**EXERCISE DIRECTIONS**
Copy out, word for word, the lines from the start of the data below through the line containing "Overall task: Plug", and no others.

+++ PROVIDED MATERIAL

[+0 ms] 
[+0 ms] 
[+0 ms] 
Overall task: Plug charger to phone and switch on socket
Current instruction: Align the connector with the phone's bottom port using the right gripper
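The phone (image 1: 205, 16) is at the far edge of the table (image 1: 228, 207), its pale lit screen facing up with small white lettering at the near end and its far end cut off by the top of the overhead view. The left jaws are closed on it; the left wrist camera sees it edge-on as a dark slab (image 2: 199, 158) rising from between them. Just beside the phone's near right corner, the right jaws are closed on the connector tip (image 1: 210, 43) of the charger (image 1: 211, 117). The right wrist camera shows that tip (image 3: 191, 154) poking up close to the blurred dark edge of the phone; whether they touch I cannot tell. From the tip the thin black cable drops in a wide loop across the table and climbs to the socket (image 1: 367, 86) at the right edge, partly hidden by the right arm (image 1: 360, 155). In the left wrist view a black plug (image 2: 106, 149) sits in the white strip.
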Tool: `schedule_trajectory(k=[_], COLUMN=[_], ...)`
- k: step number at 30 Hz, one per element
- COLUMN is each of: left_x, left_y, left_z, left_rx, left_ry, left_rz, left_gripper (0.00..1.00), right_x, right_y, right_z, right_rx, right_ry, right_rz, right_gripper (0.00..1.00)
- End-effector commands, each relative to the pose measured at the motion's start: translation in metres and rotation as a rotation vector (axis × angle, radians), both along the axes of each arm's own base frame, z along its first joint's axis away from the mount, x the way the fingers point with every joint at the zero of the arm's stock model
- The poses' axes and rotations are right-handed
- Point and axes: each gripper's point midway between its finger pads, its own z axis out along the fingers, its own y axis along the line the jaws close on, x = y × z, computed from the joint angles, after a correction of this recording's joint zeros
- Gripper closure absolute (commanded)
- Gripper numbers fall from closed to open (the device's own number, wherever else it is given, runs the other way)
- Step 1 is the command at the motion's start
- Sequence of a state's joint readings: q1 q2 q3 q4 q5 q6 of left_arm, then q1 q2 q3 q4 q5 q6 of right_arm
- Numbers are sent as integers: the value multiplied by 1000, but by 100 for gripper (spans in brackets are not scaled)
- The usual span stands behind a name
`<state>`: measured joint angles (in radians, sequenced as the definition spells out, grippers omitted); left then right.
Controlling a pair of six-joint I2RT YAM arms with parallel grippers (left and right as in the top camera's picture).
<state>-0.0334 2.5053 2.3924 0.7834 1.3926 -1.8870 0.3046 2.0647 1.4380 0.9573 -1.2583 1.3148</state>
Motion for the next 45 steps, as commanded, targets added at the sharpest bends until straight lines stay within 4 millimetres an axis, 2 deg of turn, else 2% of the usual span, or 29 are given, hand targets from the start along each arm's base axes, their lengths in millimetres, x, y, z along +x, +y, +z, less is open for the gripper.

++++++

**RESULT**
[+0 ms] 
[+0 ms] 
[+0 ms] 
Overall task: Plug charger to phone and switch on socket

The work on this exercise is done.